Your job is to copy the lines from the material that include "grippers".
###
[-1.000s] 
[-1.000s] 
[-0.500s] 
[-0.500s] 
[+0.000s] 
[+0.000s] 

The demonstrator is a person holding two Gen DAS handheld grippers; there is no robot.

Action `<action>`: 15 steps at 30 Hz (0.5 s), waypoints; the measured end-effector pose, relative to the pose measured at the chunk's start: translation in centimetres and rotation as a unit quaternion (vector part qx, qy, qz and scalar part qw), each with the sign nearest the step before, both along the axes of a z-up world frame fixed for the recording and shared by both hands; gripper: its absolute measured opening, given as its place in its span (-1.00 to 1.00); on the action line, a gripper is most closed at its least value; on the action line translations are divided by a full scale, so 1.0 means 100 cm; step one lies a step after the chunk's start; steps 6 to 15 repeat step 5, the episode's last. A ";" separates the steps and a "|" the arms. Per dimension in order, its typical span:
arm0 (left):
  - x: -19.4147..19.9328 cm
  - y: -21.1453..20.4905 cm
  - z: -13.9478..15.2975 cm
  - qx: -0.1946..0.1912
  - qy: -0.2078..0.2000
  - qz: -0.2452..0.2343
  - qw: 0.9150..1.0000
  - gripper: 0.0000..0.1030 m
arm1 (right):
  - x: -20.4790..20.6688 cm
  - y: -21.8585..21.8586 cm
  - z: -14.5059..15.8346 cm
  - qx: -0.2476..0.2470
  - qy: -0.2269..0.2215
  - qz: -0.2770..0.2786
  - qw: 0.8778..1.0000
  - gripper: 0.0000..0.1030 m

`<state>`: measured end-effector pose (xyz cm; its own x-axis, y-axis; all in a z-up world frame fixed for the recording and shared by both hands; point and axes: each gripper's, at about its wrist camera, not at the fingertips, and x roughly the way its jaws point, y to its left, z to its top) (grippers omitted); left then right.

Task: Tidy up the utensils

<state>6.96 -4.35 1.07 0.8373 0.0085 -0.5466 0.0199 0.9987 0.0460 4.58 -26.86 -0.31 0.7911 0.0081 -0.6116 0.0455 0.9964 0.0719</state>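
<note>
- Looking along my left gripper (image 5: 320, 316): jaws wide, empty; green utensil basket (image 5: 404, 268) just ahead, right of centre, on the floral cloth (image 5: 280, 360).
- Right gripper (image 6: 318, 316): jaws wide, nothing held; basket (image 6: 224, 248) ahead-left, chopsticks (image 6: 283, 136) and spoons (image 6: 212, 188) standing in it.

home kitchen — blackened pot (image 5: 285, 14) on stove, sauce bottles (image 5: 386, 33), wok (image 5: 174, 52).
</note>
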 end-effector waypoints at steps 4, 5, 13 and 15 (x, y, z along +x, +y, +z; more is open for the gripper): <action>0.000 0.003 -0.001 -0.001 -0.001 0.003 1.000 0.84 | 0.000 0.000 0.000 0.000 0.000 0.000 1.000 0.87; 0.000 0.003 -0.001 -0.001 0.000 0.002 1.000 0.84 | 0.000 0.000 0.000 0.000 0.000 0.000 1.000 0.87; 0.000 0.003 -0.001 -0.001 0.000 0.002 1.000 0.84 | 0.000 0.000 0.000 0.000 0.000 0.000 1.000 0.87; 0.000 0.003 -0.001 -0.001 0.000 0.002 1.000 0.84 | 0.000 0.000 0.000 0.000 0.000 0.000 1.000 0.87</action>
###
## Solution
The demonstrator is a person holding two Gen DAS handheld grippers; there is no robot.
`<state>`: measured end-effector pose (xyz cm; its own x-axis, y-axis; all in a z-up world frame fixed for the recording and shared by both hands; point and axes: each gripper's, at about its wrist camera, not at the fingertips, and x roughly the way its jaws point, y to its left, z to its top) (grippers omitted); left then right.

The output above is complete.